The book is filled with tons of charming stories and lots of quirky historical background (including some that I’ll probably use for my weird science facts!). I found the writing always entertaining and I even learned a bit, even though I’ve known calculus for some 20 years!

*The Calculus Diaries* focuses the “what” and “why” of calculus, rather than the more difficult “how” (though an appendix provides an introduction to the “how”, as well). It is perhaps unique in this strategy, and a great read overall. I’m planning to get a copy to give to a student I’ve been tutoring in calculus this year!

There is one difficulty yet to be overcome, however — how does one convince a math-phobe to read the book in the first place? I’d love to get my wife to read the book and blog her impressions as well, though she’s been resisting the idea. I guess we’ll have to wait and see if I’m successful… 🙂

*Update:* Jennifer appeared on the February 11th episode of the Craig Ferguson show to discuss the book! You can watch the video here.
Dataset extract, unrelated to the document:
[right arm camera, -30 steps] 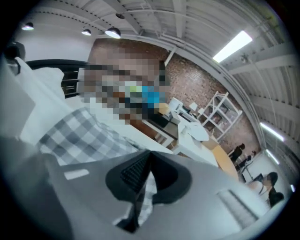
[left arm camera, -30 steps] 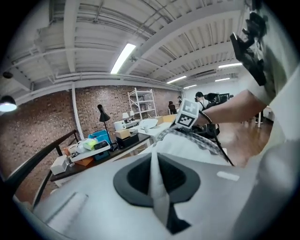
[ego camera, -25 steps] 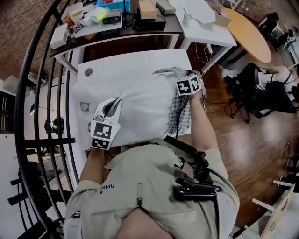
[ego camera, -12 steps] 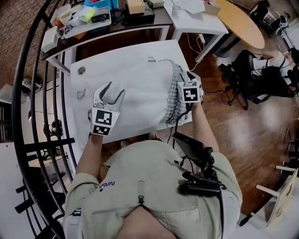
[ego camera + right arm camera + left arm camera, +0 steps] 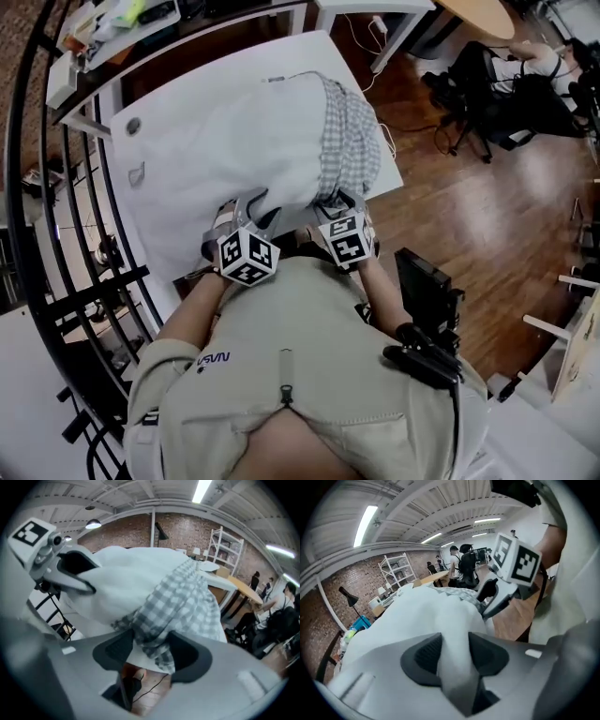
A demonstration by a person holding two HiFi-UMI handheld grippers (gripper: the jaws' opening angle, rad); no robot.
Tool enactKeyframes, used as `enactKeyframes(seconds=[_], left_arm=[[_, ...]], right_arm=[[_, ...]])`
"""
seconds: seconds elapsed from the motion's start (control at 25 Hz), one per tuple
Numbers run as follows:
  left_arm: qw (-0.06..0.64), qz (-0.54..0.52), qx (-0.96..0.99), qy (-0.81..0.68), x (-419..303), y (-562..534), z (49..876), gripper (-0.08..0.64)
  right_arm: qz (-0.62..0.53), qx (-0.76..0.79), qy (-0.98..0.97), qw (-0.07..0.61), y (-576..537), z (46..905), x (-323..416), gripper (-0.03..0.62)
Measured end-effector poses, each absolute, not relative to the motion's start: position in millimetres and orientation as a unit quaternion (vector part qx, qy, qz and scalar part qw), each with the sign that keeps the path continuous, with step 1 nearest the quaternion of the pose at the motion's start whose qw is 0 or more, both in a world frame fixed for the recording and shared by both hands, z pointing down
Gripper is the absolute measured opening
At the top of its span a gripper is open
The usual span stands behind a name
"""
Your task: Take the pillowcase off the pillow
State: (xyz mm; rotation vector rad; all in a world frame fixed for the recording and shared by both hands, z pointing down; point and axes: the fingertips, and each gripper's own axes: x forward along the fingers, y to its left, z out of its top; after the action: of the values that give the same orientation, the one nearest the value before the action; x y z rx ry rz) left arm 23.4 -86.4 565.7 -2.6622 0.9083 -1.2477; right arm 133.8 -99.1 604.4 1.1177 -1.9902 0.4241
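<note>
Head view: plump white pillow (image 5: 234, 141) lies across the white bench (image 5: 155, 155). Grey-and-white checked cloth pillowcase (image 5: 352, 141) is not off. It sits bunched in folds over the pillow's right end, and the rest of the pillow is bare.

Left gripper (image 5: 453, 641): at the pillow's near edge, left of centre. Jaws have just been opening and stand spread, with a ridge of the white pillow cloth between them; no squeeze seen.

Right gripper (image 5: 149, 646): at the near right corner, just beside the left one. Jaws have just been opening and stand spread wide. The hanging hem of the checked pillowcase sits between the pads, with wooden floor (image 5: 450, 216) showing below it.

Writing:
- Marker cubes carry black-and-white square patterns only, no letters.
- Small tag (image 5: 275, 79) at the pillow's far edge is too small to read.
- Short dark print (image 5: 214, 359) on the person's beige shirt is not legible with certainty.
- Round grey disc (image 5: 133, 125) on the bench's far left carries no readable mark.
</note>
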Motion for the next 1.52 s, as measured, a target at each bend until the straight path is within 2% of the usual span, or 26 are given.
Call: enactKeyframes(seconds=[0.04, 0.08, 0.16, 0.24, 0.32, 0.48, 0.6, 0.68, 0.72, 0.88, 1.04, 1.16, 1.24, 1.28, 1.4, 1.52], left_arm=[[0.029, -0.398, -0.866, 0.3, 21.0, -90.7, 562.1, 0.138], [0.026, -0.386, -0.87, 0.305, 19.1, -94.0, 553.9, 0.094], [0.02, -0.354, -0.877, 0.324, 13.5, -101.7, 529.0, 0.049], [0.011, -0.319, -0.878, 0.356, 2.9, -114.1, 500.9, 0.038], [0.007, -0.292, -0.875, 0.387, -9.5, -126.5, 477.0, 0.035], [0.012, -0.277, -0.866, 0.416, -27.9, -138.1, 458.8, 0.029], [-0.019, -0.297, -0.874, 0.383, -19.2, -125.6, 485.1, 0.042], [-0.06, -0.314, -0.881, 0.348, -6.6, -108.4, 515.0, 0.081], [-0.077, -0.319, -0.886, 0.329, 0.4, -99.1, 525.6, 0.123], [-0.096, -0.306, -0.904, 0.284, 14.1, -71.0, 516.0, 0.238], [-0.077, -0.23, -0.91, 0.336, 2.2, -108.0, 459.7, 0.221], [-0.052, -0.253, -0.878, 0.403, -16.4, -166.7, 467.4, 0.227], [-0.054, -0.292, -0.856, 0.422, -21.9, -197.7, 489.5, 0.305], [-0.064, -0.314, -0.848, 0.422, -22.3, -205.9, 504.5, 0.319], [-0.098, -0.347, -0.84, 0.406, -18.3, -202.4, 544.5, 0.301], [-0.085, -0.345, -0.841, 0.407, -15.0, -189.8, 549.4, 0.151]], right_arm=[[0.151, 0.455, -0.781, 0.401, -103.1, 608.9, 134.2, 0.228], [0.131, 0.468, -0.776, 0.402, -107.5, 608.0, 136.6, 0.159], [0.093, 0.49, -0.771, 0.397, -116.5, 592.7, 146.6, 0.06], [0.063, 0.516, -0.76, 0.391, -128.0, 571.9, 165.4, 0.022], [0.048, 0.551, -0.734, 0.394, -141.5, 559.4, 195.1, 0.015], [0.073, 0.603, -0.672, 0.424, -165.8, 575.7, 272.4, 0.012], [0.107, 0.563, -0.672, 0.469, -174.3, 617.6, 293.3, 0.013], [0.141, 0.538, -0.673, 0.487, -172.5, 642.0, 294.1, 0.021], [0.156, 0.537, -0.675, 0.482, -171.2, 643.8, 293.4, 0.034], [0.163, 0.566, -0.708, 0.389, -182.8, 589.9, 281.5, 0.11], [0.108, 0.559, -0.769, 0.291, -235.7, 521.6, 244.4, 0.133], [0.087, 0.535, -0.799, 0.26, -291.4, 502.9, 210.0, 0.133], [0.094, 0.514, -0.813, 0.257, -328.2, 507.0, 191.2, 0.141], [0.112, 0.501, -0.819, 0.254, -343.8, 513.3, 183.4, 0.164], [0.189, 0.47, -0.823, 0.258, -377.2, 549.2, 171.7, 0.206], [0.232, 0.442, -0.82, 0.281, -390.8, 578.5, 170.5, 0.193]])
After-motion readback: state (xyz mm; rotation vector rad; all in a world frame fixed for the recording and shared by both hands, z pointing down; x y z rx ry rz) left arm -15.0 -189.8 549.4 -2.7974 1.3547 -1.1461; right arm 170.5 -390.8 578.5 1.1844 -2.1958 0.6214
Managed to catch Jennifer’s interview on Craig Ferguson Show last night, only found out at the last minute because Sean had posted in on Facebook. Being married to him, I’m surprised she hasn’t learned tensor analysis by osmosis!

As I recall, when Isaac Newton wrote down a few calculations for his work in physics, he had no idea that he was inventing a new form of math. He just thought he was doing some math to illustrate and support his work.

That may very well be the case; it probably isn’t obvious when working on new mathematical techniques that they may form a new field of study entirely.